Keep your bedroom for sleeping. Try not to bring work into the bedroom, as our brains begin to associate the environment with stress factors instead of rest.
Make sure your bedroom is calm and peaceful. Choosing a soothing colour scheme (such as light blue) can help make your bedroom more restful.
Limit the amount of light and noise disturbances. Don’t, for example, sleep with a night light or a TV on.
Limit your screen time at least two hours before going to bed. Although, ideally, you should turn your devices off at least three hours before bed (and they should stay OUT of your bedroom).
Go to bed at the same time every night.
If you practice these sleep hygiene tips, your quality of sleep should improve. And, with time (and commitment), they will form a nightly routine.
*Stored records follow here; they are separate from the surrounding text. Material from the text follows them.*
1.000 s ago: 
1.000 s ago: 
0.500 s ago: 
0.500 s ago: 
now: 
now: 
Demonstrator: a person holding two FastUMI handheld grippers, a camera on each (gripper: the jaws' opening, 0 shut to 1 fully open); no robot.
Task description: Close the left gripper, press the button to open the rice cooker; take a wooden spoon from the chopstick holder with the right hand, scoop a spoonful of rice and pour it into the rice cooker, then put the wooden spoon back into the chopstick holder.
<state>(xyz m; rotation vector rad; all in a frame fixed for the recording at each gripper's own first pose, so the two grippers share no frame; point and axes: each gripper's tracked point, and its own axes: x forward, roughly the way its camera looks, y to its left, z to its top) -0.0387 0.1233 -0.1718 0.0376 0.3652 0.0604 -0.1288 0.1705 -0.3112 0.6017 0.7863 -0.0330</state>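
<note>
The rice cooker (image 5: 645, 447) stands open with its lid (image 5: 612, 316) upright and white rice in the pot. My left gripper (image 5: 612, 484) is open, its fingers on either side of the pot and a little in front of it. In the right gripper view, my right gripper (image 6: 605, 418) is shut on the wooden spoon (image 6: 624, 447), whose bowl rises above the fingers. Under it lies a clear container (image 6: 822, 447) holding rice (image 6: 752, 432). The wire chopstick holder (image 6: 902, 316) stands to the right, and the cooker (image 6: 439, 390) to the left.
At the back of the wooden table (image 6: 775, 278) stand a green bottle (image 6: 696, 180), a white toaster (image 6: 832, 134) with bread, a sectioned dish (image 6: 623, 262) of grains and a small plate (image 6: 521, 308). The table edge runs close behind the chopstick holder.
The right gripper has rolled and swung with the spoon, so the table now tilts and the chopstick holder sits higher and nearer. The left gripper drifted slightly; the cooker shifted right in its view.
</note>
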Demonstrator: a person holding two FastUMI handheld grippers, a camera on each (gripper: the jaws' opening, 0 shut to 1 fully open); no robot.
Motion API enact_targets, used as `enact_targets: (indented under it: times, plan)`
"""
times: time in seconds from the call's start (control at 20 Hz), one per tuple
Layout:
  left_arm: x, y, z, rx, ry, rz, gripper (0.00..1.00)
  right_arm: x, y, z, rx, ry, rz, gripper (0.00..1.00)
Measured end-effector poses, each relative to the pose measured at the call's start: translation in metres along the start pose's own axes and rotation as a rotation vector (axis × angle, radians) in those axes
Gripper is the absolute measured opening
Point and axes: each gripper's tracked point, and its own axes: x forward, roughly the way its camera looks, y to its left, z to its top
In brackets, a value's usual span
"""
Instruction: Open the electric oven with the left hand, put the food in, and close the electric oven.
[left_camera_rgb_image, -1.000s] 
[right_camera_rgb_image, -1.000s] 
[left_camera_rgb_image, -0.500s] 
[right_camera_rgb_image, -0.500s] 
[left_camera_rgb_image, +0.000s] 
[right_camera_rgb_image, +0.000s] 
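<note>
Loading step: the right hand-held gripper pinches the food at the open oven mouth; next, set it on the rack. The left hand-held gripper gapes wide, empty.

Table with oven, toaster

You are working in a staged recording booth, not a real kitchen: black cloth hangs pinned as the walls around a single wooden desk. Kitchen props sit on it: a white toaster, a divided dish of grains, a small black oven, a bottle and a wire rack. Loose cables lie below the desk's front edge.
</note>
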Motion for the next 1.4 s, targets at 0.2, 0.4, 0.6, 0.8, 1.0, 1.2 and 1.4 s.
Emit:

There will still be the occasional nights where we can’t seem to relax. We’re only human after all. On those evenings, it might be an idea to turn off your lights, light some candles and soak in a lavender scented bath (some people say that lavender promotes a good night's sleep). You could also enjoy a glass of warm milk, a cup of chamomile tea or a meditation session to calm the mind and ease your worries.
There’s not much left to say except, good night and sweet dreams.